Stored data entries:
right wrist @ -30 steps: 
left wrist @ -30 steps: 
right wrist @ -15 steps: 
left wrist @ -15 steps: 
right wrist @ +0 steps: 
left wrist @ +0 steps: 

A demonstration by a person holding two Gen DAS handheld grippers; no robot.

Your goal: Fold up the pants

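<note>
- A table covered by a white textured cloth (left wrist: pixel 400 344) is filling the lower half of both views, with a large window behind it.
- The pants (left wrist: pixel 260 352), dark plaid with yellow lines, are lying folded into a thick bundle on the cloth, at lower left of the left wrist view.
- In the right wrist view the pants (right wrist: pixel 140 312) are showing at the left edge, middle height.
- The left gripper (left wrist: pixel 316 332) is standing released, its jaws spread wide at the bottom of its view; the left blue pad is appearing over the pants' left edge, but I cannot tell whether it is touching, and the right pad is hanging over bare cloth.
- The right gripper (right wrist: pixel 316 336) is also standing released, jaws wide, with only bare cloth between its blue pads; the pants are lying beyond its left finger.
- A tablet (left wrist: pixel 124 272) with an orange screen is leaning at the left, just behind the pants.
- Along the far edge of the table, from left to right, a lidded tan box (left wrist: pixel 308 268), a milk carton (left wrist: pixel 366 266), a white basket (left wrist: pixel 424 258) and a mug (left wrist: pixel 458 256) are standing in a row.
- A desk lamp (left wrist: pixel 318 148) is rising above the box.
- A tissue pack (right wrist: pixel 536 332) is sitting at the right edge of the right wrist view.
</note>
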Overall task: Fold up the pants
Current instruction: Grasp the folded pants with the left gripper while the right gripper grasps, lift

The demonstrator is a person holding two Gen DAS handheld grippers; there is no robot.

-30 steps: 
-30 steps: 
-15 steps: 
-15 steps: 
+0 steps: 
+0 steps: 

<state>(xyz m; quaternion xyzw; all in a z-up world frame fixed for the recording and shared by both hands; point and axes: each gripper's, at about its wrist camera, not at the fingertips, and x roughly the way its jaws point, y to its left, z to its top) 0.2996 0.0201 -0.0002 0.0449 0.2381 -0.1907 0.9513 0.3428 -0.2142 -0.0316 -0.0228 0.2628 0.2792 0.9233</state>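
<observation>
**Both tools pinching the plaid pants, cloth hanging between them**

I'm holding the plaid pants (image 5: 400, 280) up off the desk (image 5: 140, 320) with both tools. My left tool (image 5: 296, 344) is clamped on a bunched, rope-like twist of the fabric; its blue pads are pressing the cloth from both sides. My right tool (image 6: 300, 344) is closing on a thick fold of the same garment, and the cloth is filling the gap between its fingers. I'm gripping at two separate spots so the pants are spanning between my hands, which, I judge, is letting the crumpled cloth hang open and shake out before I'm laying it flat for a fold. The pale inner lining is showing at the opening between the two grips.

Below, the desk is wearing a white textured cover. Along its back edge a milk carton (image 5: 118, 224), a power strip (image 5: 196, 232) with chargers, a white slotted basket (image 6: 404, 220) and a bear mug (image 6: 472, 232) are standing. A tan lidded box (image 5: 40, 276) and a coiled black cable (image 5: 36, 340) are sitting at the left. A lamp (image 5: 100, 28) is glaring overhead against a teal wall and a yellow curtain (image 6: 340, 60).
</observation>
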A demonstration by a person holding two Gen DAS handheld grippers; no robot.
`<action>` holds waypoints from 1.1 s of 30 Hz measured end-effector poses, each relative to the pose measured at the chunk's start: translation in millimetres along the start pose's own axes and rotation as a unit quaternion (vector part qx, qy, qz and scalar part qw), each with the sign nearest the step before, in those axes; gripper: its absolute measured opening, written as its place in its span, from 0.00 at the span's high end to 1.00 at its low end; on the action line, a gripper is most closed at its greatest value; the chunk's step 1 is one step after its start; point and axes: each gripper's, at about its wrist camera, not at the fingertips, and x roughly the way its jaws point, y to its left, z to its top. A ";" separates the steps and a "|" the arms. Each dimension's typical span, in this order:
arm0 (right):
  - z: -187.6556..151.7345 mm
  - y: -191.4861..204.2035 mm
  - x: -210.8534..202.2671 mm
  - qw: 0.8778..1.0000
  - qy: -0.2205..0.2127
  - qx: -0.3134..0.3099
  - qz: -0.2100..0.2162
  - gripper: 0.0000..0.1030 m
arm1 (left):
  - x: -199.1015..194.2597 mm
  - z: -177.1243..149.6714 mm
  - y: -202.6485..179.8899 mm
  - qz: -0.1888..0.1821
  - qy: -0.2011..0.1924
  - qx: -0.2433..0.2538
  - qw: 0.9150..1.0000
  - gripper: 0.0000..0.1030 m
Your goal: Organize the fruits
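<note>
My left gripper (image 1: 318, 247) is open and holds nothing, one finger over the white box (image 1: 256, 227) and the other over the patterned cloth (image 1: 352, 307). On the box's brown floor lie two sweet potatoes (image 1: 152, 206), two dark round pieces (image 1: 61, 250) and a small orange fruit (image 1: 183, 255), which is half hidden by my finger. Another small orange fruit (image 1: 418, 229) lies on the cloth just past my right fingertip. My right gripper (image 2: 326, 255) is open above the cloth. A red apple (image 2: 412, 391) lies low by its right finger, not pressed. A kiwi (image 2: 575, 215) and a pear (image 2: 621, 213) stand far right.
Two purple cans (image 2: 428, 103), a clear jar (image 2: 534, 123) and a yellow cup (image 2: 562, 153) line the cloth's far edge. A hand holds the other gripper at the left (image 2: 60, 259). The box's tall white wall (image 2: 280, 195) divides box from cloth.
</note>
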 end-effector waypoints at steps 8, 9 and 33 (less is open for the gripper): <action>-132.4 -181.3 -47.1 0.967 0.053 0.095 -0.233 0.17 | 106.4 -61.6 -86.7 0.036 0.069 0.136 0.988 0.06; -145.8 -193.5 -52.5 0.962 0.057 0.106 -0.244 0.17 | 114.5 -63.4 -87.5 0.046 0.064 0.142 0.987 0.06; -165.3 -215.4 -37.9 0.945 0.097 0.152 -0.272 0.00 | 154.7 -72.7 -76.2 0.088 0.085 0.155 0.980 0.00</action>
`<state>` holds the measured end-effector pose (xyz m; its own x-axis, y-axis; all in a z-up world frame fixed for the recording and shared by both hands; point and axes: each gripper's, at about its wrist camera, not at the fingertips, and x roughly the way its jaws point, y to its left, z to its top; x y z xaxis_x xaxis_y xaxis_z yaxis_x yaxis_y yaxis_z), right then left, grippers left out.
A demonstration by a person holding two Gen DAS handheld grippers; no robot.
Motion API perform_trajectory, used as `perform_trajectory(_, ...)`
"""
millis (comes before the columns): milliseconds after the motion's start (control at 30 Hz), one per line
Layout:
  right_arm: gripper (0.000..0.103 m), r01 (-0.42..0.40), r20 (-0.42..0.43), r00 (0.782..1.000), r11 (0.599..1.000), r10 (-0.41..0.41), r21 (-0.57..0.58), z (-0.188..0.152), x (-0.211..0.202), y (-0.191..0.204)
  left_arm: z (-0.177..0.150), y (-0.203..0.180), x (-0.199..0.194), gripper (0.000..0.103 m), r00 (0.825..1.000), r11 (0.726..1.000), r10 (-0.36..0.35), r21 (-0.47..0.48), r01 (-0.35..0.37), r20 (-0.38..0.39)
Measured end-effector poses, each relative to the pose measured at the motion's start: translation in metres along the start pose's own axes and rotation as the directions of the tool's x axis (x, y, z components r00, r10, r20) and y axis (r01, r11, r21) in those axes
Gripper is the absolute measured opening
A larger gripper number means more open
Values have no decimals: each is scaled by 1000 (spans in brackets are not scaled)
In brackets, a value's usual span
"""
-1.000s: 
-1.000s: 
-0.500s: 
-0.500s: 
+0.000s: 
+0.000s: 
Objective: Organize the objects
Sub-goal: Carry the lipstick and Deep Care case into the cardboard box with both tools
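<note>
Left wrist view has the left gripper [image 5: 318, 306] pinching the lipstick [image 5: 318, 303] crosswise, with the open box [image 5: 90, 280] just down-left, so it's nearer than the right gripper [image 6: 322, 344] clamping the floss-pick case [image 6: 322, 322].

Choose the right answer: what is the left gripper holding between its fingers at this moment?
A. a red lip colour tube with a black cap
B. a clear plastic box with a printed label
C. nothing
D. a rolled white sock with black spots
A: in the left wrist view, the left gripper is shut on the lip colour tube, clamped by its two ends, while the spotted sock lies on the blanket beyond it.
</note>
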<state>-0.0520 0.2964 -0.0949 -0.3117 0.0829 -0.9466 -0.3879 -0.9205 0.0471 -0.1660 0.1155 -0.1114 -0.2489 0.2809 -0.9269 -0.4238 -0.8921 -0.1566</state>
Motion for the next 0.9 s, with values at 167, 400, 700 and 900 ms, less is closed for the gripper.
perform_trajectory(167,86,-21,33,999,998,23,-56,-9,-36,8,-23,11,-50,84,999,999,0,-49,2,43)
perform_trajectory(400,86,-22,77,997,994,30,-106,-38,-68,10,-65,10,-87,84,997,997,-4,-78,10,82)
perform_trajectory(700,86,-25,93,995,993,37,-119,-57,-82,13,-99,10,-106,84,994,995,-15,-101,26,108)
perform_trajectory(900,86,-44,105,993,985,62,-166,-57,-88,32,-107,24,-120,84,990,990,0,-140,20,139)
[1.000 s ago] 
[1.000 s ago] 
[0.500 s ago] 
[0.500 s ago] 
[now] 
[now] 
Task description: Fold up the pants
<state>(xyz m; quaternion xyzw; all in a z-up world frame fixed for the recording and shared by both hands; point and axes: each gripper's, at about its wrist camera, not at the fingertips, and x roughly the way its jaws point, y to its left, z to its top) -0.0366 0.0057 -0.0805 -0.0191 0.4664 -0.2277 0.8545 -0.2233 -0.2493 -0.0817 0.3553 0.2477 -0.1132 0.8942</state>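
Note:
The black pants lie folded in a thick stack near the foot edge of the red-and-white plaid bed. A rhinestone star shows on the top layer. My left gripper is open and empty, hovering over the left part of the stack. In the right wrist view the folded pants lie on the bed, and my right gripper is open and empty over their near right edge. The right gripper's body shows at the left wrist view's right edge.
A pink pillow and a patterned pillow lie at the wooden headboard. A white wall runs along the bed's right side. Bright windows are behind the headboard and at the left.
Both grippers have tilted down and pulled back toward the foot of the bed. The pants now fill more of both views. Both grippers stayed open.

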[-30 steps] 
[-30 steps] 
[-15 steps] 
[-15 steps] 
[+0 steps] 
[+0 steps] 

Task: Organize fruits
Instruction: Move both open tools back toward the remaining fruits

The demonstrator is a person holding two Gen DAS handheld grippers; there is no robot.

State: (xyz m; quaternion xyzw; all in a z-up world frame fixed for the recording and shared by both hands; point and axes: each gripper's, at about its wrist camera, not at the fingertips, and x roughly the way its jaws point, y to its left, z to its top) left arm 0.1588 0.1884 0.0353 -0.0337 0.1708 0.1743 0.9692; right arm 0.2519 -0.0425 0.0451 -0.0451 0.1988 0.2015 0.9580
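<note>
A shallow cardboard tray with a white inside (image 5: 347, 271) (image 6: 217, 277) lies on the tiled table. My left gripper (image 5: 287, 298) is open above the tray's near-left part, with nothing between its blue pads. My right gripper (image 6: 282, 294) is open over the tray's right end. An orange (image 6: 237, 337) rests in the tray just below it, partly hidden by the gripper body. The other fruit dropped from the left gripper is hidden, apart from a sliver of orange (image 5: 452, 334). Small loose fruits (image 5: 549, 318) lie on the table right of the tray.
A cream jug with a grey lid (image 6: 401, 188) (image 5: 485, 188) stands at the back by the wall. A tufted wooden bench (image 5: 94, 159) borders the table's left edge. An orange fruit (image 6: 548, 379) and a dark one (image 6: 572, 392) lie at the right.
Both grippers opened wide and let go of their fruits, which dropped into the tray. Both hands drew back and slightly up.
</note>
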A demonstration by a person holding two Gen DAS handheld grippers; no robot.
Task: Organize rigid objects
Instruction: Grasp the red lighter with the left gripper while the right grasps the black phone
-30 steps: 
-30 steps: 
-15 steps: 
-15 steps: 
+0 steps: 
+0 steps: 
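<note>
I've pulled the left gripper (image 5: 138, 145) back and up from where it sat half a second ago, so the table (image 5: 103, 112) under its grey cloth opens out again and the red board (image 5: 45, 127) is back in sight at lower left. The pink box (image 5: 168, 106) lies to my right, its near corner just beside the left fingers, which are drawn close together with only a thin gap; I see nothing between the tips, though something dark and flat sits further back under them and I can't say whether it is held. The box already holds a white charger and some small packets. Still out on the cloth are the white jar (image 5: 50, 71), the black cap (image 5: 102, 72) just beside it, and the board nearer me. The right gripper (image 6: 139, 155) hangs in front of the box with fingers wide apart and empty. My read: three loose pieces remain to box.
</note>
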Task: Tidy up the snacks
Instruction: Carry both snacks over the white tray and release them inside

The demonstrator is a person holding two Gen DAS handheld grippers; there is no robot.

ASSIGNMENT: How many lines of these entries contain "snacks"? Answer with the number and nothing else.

EXERCISE SOLUTION: 2